When Border Patrol requested access to Shelby Park on Friday, federal agents informed National Guard soldiers that Mexican officials were recovering the bodies of "two drowned migrants," according to the Texas Military Department.

"Border Patrol specifically requested access to the park to secure two additional migrants that were presumed to have traveled with the deceased, though had crossed to the boat ramp," the Texas Military Department said, adding that one of the migrants was turned over to state troopers while the other was transferred to emergency medical services due to "hypothermic conditions."

The Texas National Guard took control of Shelby Park late Wednesday, saying it was an operation designed to deter illegal crossings by migrants. The drastic move alarmed local officials in Eagle Pass, who said they did not approve it, as well as the federal government, which alerted the Supreme Court of Texas' actions overnight on Thursday.
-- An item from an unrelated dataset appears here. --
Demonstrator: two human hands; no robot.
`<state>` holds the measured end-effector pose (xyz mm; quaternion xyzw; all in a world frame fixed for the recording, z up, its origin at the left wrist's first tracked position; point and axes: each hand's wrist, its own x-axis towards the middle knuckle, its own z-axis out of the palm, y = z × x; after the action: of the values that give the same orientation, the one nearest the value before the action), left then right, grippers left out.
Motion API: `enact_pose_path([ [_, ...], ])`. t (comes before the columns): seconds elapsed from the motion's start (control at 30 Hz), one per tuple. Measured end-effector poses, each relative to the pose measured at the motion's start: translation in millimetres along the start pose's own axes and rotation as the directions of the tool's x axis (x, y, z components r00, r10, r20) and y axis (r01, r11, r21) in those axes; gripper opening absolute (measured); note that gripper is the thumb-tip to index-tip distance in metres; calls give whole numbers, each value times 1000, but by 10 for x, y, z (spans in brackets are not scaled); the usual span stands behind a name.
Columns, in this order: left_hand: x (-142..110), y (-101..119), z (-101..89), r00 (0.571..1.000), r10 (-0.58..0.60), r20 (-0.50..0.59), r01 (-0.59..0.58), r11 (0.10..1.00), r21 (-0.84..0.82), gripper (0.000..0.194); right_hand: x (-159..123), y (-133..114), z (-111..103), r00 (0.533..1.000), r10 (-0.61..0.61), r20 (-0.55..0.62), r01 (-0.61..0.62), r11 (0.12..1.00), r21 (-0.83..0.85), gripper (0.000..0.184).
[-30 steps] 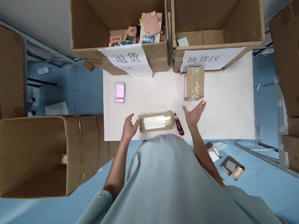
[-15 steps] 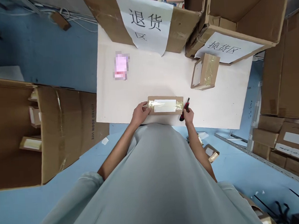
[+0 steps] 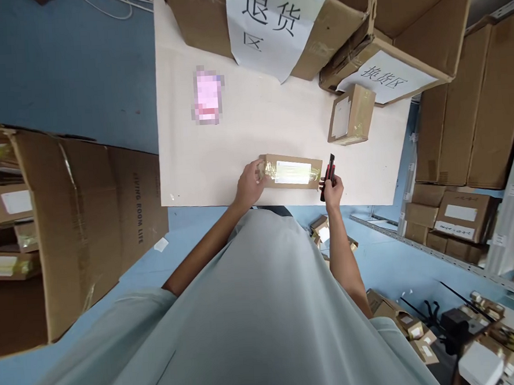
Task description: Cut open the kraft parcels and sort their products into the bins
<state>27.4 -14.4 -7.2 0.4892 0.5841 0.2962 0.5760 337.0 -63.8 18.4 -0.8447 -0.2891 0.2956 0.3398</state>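
A long taped cardboard box (image 3: 293, 171) with a white label lies on the white table (image 3: 236, 130) close to my body. My left hand (image 3: 251, 184) grips its left end, fingers behind and thumb in front. At the box's right end, my right hand (image 3: 334, 191) is closed around a red and black utility knife (image 3: 329, 177), its tip pointing away from me. Farther back on the right stands a second, smaller taped box (image 3: 352, 115) with a label on its side. A pink blurred item (image 3: 207, 97) lies at the table's left.
Two large open cartons with paper signs, a left one (image 3: 317, 43) and a right one (image 3: 433, 80), stand at the table's back. A big carton (image 3: 97, 214) holding parcels is at the left. Shelving with cartons (image 3: 474, 109) lines the right; small boxes (image 3: 320, 229) lie on the floor.
My left hand has closed on the long box's left end. My right hand has come down, taken hold of the utility knife and lifted it. The view has turned and shifted.
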Motion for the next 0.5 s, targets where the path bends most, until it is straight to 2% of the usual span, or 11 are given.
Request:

Federal officials said Texas has used armed soldiers, vehicles and fences to physically block Border Patrol agents and at least one federal National Guard soldier from accessing roughly 2.5 miles of the U.S.-Mexico border. One of the concerns raised by federal officials in a filing before the Supreme Court was that Texas' actions would prevent Border Patrol from helping migrants in distress.

On Saturday, DHS called on Texas officials to relent.

"Texas's blatant disregard for federal authority over immigration poses grave risks," the department said. "The State of Texas should stop interfering with the U.S. Border Patrol's enforcement of U.S. law."